Another idea - even a four year old can be given some minor duties around the house with a token "allowance" for what the child has done.  It makes the children feel wonderful about themselves, and to feel a sense of independence when they save a certain percentage and make regular (even very small) donations to those less unfortunate.

Hope your child has a wonderful birthday party.  You appear to be a loving parent.


----------



## thheath (Jan 14, 2010)

mo1950 said:


> Hi travelhome.  IMO and what I have read, it is never polite to mention any kind of gift for a child's birthday party or for any party of any kind.  I think your intentions are very good, but a better way to teach a child about money is after he has received the money, with a personal conversation from the parent about helping others.  Extra and/or unwanted gifts could donated by your child to a childrens' shelter.
> 
> Another idea - even a four year old can be given some minor duties around the house with a token "allowance" for what the child has done.  It makes the children feel wonderful about themselves, and to feel a sense of independence when they save a certain percentage and make regular (even very small) donations to those less unfortunate.
> 
> Hope your child has a wonderful birthday party.  You appear to be a loving parent.



I think that mentioning all are welcome with or without a gift is all that is required.


----------



## geekette (Jan 14, 2010)

mo1950 said:


> Hi travelhome.  IMO and what I have read, it is never polite to mention any kind of gift for a child's birthday party or for any party of any kind.  I think your intentions are very good, but a better way to teach a child about money is after he has received the money, with a personal conversation from the parent about helping others.  Extra and/or unwanted gifts could donated by your child to a childrens' shelter.
> 
> Another idea - even a four year old can be given some minor duties around the house with a token "allowance" for what the child has done.  It makes the children feel wonderful about themselves, and to feel a sense of independence when they save a certain percentage and make regular (even very small) donations to those less unfortunate.
> 
> Hope your child has a wonderful birthday party.  You appear to be a loving parent.




I would be careful with tying chores to allowance.  children not motivated by money would then believe that they have no responsibility towards household maintenance.  "Since I don't want the money, I don't hafta do anything!"

But, agree that 4 is old enuf to help.  I know I was "employed" by that age.  no allowance ever.


----------



## thheath (Jan 14, 2010)

geekette said:


> I would be careful with tying chores to allowance.  children not motivated by money would then believe that they have no responsibility towards household maintenance.  "Since I don't want the money, I don't hafta do anything!"
> 
> But, agree that 4 is old enuf to help.  I know I was "employed" by that age.  no allowance ever.

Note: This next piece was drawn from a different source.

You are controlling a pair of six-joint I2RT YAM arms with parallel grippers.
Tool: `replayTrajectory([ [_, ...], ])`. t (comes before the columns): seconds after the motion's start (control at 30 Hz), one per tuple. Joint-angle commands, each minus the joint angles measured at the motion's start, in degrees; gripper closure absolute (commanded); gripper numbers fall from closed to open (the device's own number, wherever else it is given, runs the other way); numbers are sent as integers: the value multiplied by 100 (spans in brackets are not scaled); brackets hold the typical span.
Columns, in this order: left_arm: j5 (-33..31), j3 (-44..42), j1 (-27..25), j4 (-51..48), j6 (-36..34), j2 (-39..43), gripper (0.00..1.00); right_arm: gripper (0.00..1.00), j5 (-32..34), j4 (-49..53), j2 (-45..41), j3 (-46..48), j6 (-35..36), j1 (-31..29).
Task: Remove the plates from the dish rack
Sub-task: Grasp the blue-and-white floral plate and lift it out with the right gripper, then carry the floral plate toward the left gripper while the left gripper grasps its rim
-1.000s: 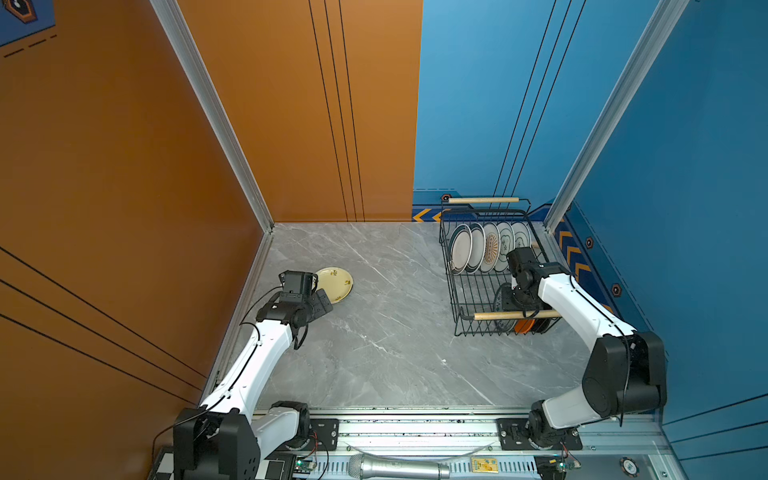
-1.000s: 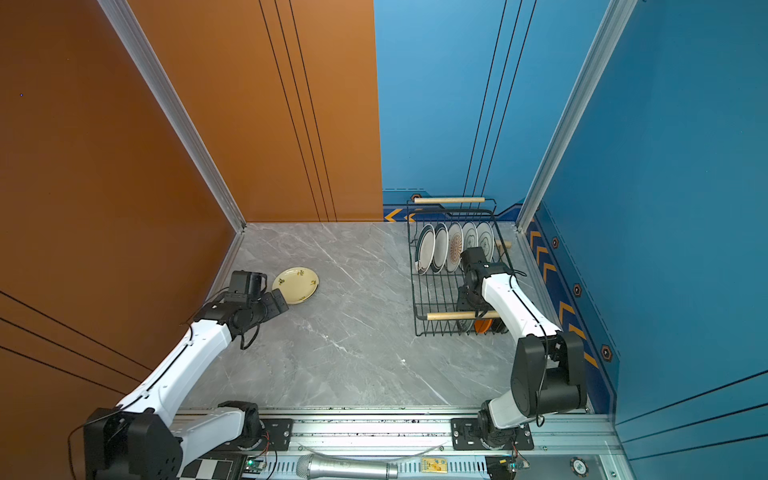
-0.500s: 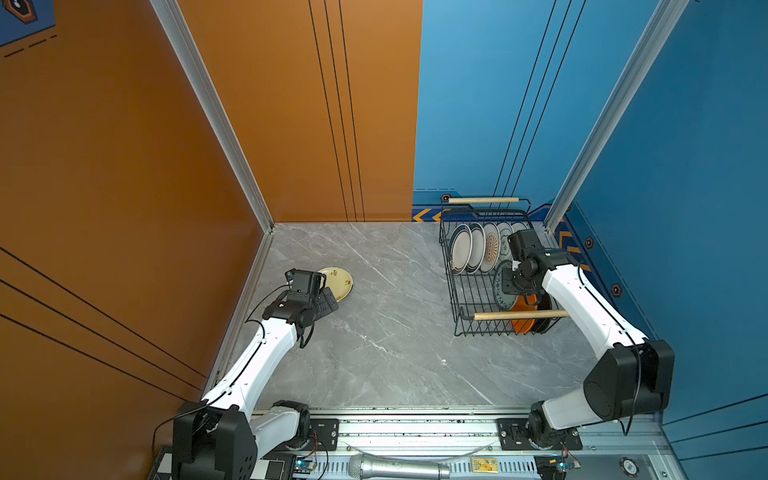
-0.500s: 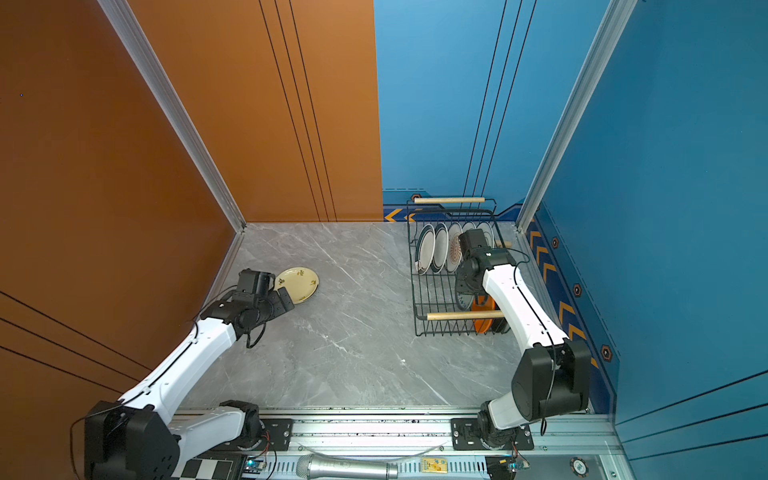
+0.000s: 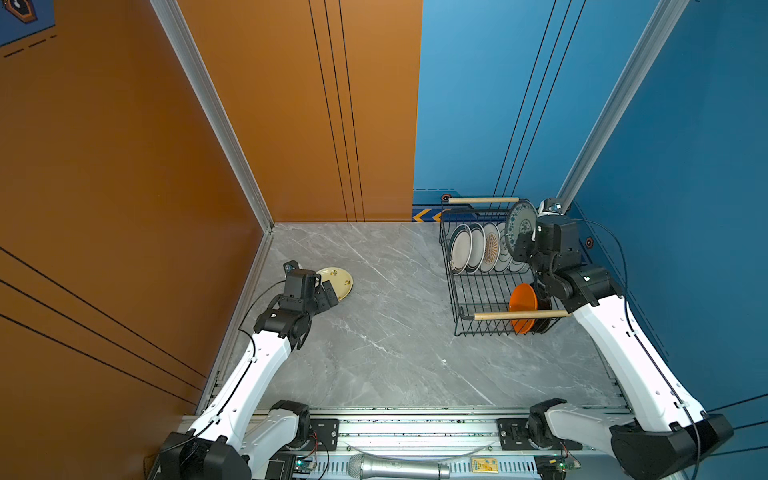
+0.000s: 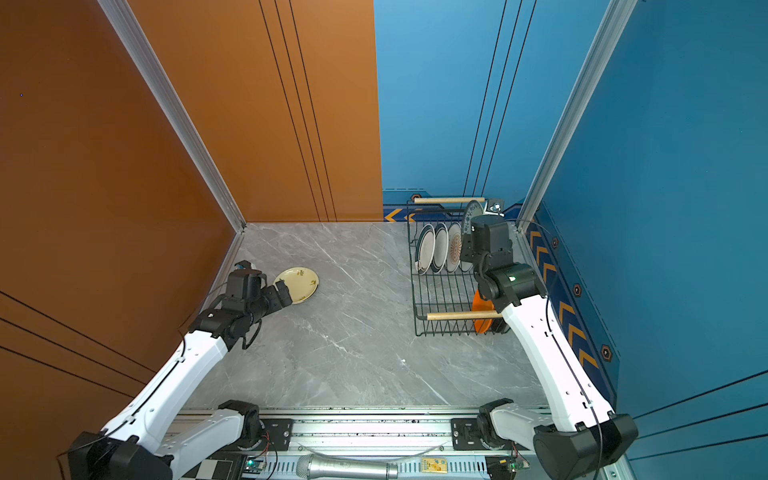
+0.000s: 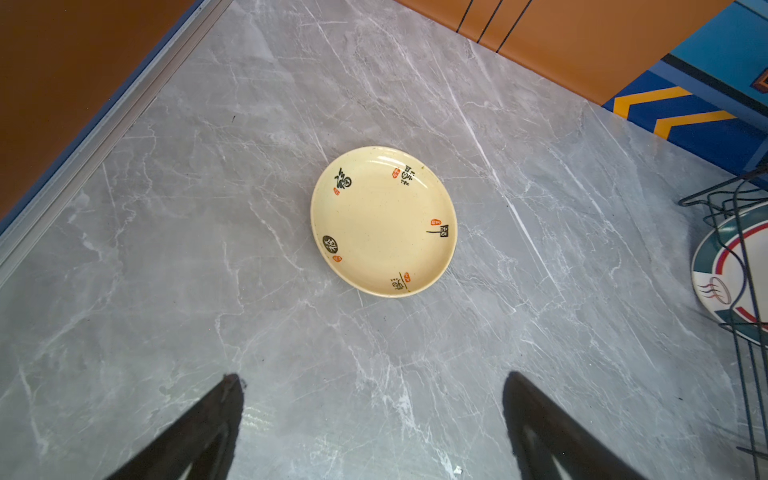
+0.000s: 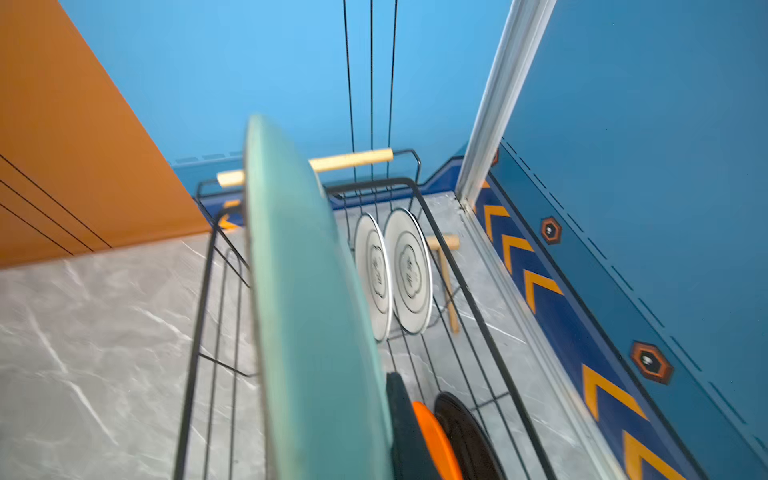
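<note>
Right end effector [image 5: 527, 248] half-hidden by teal plate [image 8: 307, 311] (blurred close-up)

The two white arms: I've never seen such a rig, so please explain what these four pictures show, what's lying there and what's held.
They are two robot arms with pincer grippers. Two pictures look down from overhead; two come from cameras on the wrists. On the grey marble table stands a black wire dish rack with wooden handles, holding upright plates. A cream round printed plate lies flat on the table; the left gripper, open and empty, is near it. The right gripper is shut on a large teal-backed patterned plate, above the rack's row.
</note>
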State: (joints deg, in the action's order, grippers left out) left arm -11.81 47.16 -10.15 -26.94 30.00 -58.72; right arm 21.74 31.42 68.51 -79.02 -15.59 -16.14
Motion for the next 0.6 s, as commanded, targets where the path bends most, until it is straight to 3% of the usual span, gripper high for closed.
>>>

Exactly, an allowance is not a substitute for proper parenting.


----------



## debraxh (Jan 14, 2010)

Although the second choice is much better than the first, I would go with option #3, something like: "No gifts please,  your CHILD'S presence is simply the best!"

If they do bring a gift, thank them immensely and put it away to be opened later -- not at the party.  After J opens any gifts later, be sure he writes a thank you, even if it's a "fill in the blank" type or a simple "thank you for the gift, sincerely, J" that he copies for each one.


----------



## falmouth3 (Jan 14, 2010)

debraxh said:


> Although the second choice is much better than the first, I would go with option #3, something like: "No gifts please,  your CHILD'S presence is simply the best!"
> 
> If they do bring a gift, thank them immensely and put it away to be opened later -- not at the party.  After J opens any gifts later, be sure he writes a thank you, even if it's a "fill in the blank" type or a simple "thank you for the gift, sincerely, J" that he copies for each one.



Remember, J is 4.  Do 4 year olds write these days?


----------



## mo1950 (Jan 14, 2010)

Have to disagree with a few of you.  It is recommended by many financial and family advisers that very young children benefit greatly by learning to earn money, and it is considered to be very good parenting.  Even if it is for simply picking up their own clothes and putting them in the hamper.  It helps to prepare children for the adult world they will eventually enter years later in their lives.

If they refuse to do whatever is asked of them, then they simply do not earn the money and a big deal is not made of it, especially for the younger children.


----------



## Rose Pink (Jan 14, 2010)

geekette said:


> I would be careful with tying chores to allowance. children not motivated by money would then believe that they have no responsibility towards household maintenance. "Since I don't want the money, I don't hafta do anything!"
> 
> But, agree that 4 is old enuf to help. I know I was "employed" by that age. no allowance ever.


 
If I had it to do over again, I would not pay my children an allowance for their basic chores--I would try to teach them that you do the chores as part of being a responsible citizen in the family unit.  In other words, you are to clean up after yourself and do your share of what needs to be done to keep the family and home running smoothly. 

_*After* those basic chores are completed_, if you want to earn money, there would be other chores that could be done but the basic chores would have to be completed first.

I'd do alot of things differently. 

Anyway, to the OP: how many children you invite is up to you.  I have no opinion on the matter and you know your limits and your child's limits better than I do.  As to gifts, I think it would be nice to get an invitation that said simply, _please, no gifts.  _I agree with Debraxh that if someone does bring a gift, put it aside and open it later--not in front of the other children who did not bring gifts.


----------



## mo1950 (Jan 14, 2010)

Rose, your suggestions sound really good to me too.  Everyone has different ideas, and different things work well with different children.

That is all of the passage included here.